Exercise details> Can you retype only the lines from the one with "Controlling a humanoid" through the final line of the material, exactly as given?

···

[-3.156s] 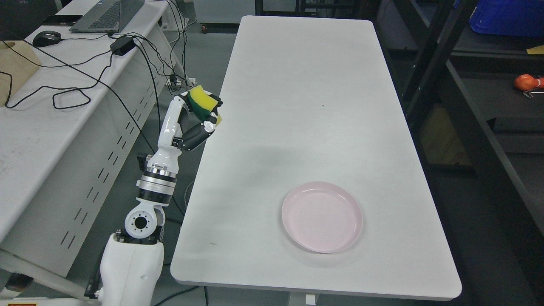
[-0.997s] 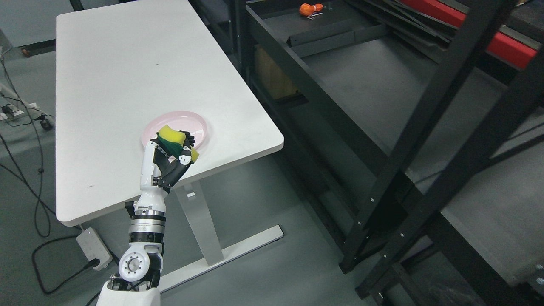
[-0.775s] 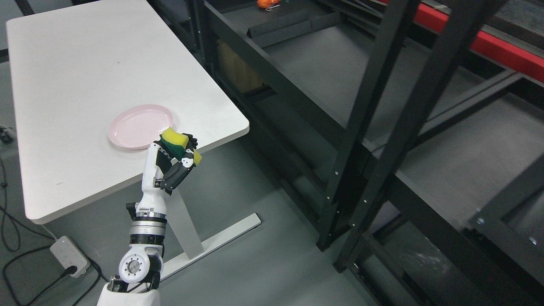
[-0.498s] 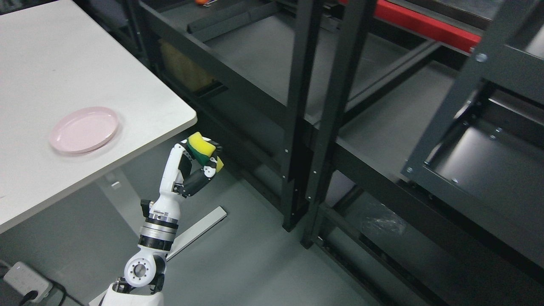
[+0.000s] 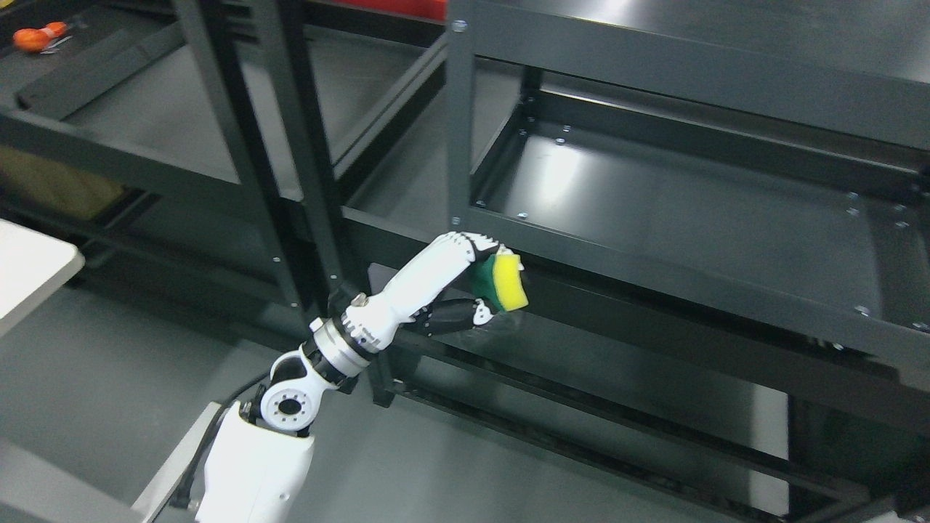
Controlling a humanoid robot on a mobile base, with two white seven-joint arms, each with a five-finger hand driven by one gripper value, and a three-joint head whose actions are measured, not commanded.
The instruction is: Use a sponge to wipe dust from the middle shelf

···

Response>
Controlling a humanoid robot on a mobile base, with two white seven-joint arms, each with a five-finger hand driven by one gripper value, and a three-joint head whose actions are measured, not commanded.
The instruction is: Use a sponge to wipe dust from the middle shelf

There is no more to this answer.